DIRECTIONS - Take from the records below each line that holds "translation".

(INPUT)

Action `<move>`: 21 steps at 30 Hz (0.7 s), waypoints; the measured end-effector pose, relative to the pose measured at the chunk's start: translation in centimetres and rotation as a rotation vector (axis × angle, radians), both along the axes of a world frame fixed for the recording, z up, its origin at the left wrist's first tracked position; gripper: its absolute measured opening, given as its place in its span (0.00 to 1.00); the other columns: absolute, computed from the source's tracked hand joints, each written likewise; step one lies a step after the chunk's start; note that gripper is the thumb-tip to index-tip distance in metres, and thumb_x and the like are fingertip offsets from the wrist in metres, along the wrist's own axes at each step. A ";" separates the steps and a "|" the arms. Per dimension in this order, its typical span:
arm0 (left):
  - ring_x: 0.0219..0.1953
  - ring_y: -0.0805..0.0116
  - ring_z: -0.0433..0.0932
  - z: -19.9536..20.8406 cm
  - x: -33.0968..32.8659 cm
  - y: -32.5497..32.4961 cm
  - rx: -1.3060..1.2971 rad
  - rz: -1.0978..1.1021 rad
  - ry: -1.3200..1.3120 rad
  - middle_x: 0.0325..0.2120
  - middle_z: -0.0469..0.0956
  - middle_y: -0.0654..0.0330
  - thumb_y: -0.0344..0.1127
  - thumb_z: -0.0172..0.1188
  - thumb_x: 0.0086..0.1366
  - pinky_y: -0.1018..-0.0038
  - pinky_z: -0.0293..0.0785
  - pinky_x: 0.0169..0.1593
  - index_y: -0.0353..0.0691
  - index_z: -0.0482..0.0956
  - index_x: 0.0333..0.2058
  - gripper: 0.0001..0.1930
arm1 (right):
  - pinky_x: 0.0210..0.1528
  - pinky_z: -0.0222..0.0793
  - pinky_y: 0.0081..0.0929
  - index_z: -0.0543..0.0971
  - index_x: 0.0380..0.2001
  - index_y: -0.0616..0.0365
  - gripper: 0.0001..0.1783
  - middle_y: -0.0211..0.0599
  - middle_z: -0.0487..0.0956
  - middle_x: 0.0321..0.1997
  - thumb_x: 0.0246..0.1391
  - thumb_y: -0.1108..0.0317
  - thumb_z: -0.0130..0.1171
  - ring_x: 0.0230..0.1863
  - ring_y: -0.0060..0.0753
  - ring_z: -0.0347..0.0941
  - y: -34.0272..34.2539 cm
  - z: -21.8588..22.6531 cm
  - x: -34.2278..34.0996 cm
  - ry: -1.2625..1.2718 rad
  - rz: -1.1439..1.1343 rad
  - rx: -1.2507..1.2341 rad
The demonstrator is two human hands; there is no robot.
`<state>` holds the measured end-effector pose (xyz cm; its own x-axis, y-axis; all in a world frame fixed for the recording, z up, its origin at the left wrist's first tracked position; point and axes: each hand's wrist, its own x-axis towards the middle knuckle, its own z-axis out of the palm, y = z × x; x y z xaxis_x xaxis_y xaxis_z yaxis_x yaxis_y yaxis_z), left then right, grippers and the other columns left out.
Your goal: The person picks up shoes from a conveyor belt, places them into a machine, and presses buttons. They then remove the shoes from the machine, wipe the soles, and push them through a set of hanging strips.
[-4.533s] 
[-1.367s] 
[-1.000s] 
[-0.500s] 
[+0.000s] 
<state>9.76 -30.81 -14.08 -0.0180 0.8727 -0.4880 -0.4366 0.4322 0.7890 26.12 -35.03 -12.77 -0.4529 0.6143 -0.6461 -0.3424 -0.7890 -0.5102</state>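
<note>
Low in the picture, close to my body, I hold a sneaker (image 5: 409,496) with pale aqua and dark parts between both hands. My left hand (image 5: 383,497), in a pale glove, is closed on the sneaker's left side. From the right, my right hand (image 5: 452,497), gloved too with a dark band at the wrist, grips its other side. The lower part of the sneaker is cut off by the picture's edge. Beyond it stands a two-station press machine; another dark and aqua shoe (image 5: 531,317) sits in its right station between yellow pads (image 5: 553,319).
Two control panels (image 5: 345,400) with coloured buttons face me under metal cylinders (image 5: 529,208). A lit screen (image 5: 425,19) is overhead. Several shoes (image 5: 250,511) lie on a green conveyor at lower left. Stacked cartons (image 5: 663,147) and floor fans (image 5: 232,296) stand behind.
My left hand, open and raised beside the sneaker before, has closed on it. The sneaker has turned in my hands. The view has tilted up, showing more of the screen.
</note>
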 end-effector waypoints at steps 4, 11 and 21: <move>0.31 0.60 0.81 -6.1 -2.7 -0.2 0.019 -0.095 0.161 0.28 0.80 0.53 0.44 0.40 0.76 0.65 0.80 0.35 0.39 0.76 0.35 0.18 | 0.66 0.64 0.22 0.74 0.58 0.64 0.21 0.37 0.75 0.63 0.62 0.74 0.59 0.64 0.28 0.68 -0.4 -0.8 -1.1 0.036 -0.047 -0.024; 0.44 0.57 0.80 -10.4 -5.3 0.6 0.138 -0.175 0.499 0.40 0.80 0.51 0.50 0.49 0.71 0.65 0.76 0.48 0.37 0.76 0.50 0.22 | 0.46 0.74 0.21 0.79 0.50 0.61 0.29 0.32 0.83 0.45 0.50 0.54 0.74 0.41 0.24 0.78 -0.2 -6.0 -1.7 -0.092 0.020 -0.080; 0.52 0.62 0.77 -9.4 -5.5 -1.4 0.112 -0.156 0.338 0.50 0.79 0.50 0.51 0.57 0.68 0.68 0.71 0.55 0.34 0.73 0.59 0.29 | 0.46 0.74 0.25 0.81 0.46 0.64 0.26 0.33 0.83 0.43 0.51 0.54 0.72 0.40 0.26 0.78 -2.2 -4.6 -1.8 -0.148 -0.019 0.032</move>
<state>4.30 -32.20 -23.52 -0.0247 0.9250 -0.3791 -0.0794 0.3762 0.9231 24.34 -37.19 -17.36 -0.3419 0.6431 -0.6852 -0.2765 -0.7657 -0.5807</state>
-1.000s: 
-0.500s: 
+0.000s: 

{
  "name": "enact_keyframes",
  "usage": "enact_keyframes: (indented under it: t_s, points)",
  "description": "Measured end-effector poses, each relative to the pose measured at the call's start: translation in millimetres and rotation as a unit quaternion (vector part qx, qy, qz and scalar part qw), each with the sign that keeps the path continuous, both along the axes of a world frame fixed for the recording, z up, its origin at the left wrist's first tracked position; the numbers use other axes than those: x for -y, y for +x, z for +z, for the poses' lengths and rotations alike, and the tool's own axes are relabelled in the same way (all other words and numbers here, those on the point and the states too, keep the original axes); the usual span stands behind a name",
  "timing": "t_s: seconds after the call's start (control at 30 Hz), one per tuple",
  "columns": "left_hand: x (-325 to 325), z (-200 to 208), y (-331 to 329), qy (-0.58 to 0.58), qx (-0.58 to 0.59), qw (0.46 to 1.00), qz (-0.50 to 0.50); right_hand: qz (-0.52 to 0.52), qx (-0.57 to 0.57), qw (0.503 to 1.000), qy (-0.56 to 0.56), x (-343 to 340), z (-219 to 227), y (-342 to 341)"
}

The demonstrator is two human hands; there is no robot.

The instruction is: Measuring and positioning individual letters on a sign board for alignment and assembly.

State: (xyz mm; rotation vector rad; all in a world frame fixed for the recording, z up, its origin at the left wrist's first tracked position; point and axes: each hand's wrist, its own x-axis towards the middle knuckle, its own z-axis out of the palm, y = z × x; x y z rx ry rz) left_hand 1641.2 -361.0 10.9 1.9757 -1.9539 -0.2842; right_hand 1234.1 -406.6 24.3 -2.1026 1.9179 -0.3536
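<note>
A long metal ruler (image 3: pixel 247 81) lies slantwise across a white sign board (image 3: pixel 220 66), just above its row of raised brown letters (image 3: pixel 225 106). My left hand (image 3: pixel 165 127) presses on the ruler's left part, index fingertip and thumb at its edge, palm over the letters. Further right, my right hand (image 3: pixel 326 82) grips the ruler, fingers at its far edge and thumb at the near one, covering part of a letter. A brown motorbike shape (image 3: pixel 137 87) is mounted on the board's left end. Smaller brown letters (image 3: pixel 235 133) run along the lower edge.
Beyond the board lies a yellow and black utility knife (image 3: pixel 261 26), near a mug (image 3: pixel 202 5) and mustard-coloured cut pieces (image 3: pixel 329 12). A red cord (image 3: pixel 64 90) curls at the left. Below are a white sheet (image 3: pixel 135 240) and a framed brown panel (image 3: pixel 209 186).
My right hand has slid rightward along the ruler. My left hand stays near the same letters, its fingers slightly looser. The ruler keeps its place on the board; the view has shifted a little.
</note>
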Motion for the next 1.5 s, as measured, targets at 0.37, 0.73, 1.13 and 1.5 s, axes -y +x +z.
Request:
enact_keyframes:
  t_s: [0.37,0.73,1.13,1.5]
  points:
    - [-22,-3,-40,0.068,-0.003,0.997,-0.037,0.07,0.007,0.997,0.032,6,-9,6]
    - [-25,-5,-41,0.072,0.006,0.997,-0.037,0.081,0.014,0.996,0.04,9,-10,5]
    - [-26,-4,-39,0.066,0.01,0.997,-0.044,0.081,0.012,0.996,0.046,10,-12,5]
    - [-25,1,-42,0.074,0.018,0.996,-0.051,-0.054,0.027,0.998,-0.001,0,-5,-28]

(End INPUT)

RESPONSE FOR THIS EXERCISE -
Action `<move>`: 21 steps at 30 Hz (0.7 s), waypoints; the measured end-effector pose, relative to the pose measured at the chunk's start: translation in centimetres and rotation as a rotation vector (axis × angle, radians), both along the axes of a world frame fixed for the recording, z up, its origin at the left wrist's first tracked position; gripper: its absolute measured opening, given as its place in its span (0.00 to 1.00); the other columns: absolute, computed from the source's tracked hand joints, each written likewise; step one lies a step after the chunk's start; note that gripper is the thumb-tip to index-tip distance in metres, and thumb_x and the like are fingertip offsets from the wrist in metres, along the wrist's own axes at each step. A ";" separates the steps and a "|" the arms. Per dimension in this order, its typical span:
  "description": "Measured end-effector poses, each relative to the pose measured at the call's start: translation in millimetres and rotation as a unit quaternion (vector part qx, qy, qz and scalar part qw), each with the sign that keeps the path continuous, both along the axes of a world frame fixed for the recording, z up, its origin at the left wrist's first tracked position; the numbers use other axes than those: x for -y, y for +x, z for +z, for the poses' lengths and rotations alike, and the tool's own axes are relabelled in the same way (all other words and numbers here, those on the point and the states too, keep the original axes); the usual span stands behind a name",

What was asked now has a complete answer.